Websites & URLs
URLs
Add individual web pages to the knowledge base. TeamWeb AI fetches the page content, extracts the text, and creates searchable embeddings.
- URL – The web page address to ingest
- Context Label – A human-readable label describing the source (e.g., “Product pricing page”, “Competitor - Acme Corp”)
- Core – Whether to always include this source in the assistant’s context
- Auto-Sync – Optionally set to Daily or Weekly to automatically re-ingest
After adding a URL, TeamWeb AI processes it in the background. The status will show as pending while processing, then ingested when complete.
You can re-ingest a URL to refresh the content if the page has been updated. When auto-sync is enabled, TeamWeb AI will re-fetch the URL on the configured schedule and only re-embed the content if it has changed (using content hashing for change detection).
Website Crawls
Crawl an entire website starting from a root URL. TeamWeb AI discovers and processes pages automatically.

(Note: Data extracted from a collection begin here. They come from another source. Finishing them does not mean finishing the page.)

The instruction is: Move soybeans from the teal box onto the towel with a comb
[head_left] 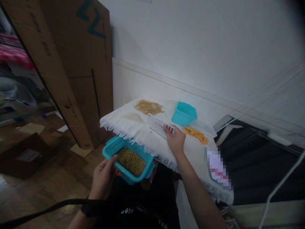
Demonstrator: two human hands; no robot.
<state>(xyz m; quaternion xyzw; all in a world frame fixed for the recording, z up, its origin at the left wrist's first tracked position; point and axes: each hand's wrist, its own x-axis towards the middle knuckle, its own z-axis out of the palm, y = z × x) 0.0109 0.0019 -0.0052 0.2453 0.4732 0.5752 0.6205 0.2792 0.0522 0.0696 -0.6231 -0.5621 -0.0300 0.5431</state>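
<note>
My left hand grips the near-left rim of a teal plastic tub just below the table's fringed front edge. Soybeans fill part of that tub. In my right hand is a white slotted plastic piece, held on edge against the tabletop. Past it lies a spread-out heap of soybeans. A low pale mound of fine grains sits to the left of the white piece, on the cloth.
A second teal tub stands at the back right of the table, beside a clear plastic lid and a folded yellow cloth. A tall cardboard box rises on the left. The white wall borders the table's far side.
</note>
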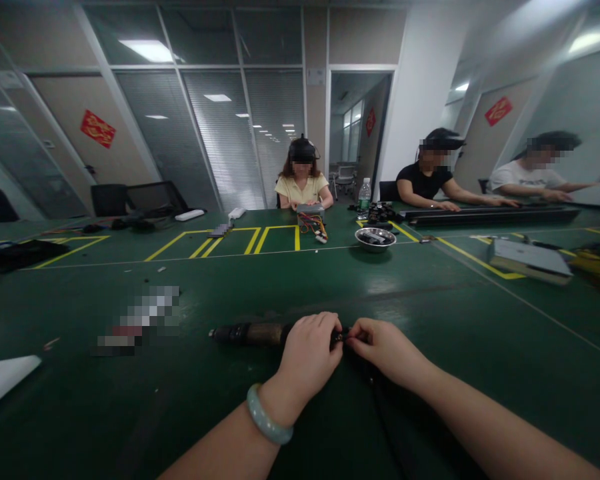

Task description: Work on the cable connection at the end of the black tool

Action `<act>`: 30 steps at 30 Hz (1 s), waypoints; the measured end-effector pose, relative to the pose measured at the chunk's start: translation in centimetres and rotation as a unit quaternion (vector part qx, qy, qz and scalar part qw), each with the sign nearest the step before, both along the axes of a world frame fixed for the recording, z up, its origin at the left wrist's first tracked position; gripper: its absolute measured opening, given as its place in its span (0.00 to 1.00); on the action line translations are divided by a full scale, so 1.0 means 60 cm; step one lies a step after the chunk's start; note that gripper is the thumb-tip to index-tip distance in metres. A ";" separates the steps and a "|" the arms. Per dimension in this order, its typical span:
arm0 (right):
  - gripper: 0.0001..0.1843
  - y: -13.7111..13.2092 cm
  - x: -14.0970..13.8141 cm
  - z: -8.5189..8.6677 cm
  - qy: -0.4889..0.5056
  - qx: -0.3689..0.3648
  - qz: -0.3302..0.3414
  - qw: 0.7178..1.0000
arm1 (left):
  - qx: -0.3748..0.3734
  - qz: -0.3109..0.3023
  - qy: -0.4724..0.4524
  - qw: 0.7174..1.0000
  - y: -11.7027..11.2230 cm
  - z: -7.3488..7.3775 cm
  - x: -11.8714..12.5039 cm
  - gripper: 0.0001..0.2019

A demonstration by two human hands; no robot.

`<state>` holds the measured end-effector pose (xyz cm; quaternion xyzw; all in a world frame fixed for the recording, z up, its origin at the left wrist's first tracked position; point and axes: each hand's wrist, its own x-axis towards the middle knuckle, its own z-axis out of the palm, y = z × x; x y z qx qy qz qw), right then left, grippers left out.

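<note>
A dark electric screwdriver (pixel 263 335) lies lengthwise just above the green table, its narrow tip pointing left. My left hand (pixel 310 350), wearing a pale green bangle (pixel 267 417), is wrapped round the rear part of its body and hides it there. At the tool's right end, the fingertips of my right hand (pixel 387 350) pinch the end of a black cord (pixel 377 407). The cord runs down toward me under my right wrist. Whether its plug is seated in the tool cannot be made out.
The green table (pixel 205 400) carries a blurred-out item (pixel 145 320) and a white object (pixel 7 380) at left. Farther off are a metal bowl (pixel 375 240), a bottle (pixel 364 197), a box with coloured wires (pixel 310 215) and a silver box (pixel 530 260). Several people sit opposite.
</note>
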<state>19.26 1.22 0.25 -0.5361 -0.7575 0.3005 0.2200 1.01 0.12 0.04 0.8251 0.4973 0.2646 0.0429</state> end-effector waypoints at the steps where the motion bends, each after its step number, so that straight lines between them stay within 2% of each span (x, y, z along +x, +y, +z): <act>1: 0.08 0.000 0.000 0.001 0.000 0.000 0.000 1.000 | 0.001 0.003 0.001 1.000 -0.001 0.000 0.000 0.08; 25: 0.07 0.000 0.002 -0.001 0.008 -0.001 0.005 1.000 | -0.001 -0.007 -0.009 1.000 -0.001 -0.003 0.000 0.06; 30: 0.07 -0.001 0.001 -0.001 0.005 0.007 0.001 1.000 | 0.004 -0.001 -0.012 1.000 -0.001 -0.005 -0.001 0.11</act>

- Root URL – The starting URL to begin crawling from
- Context Label – A label for the entire site (e.g., “Product documentation”, “Company blog”)
- Max Pages – The maximum number of pages to crawl (1–500, default 50)
- Core – Whether to always include this source in context
- Auto-Sync – Optionally set to Daily or Weekly to automatically re-crawl
The crawler follows links within the same domain and stays under the root URL path. For example, crawling https://example.com/docs will only follow links under /docs, not /blog.
Discovered pages appear as child sources under the main site entry. You can view all crawled pages and their content. Re-crawling a site deletes existing content and re-discovers pages from scratch.
Keeping Content Fresh
Each URL and website card shows a freshness indicator (“Synced 3h ago”) so you can see when the content was last processed. You can:
- Change sync frequency using the dropdown on each source card (No sync / Daily / Weekly)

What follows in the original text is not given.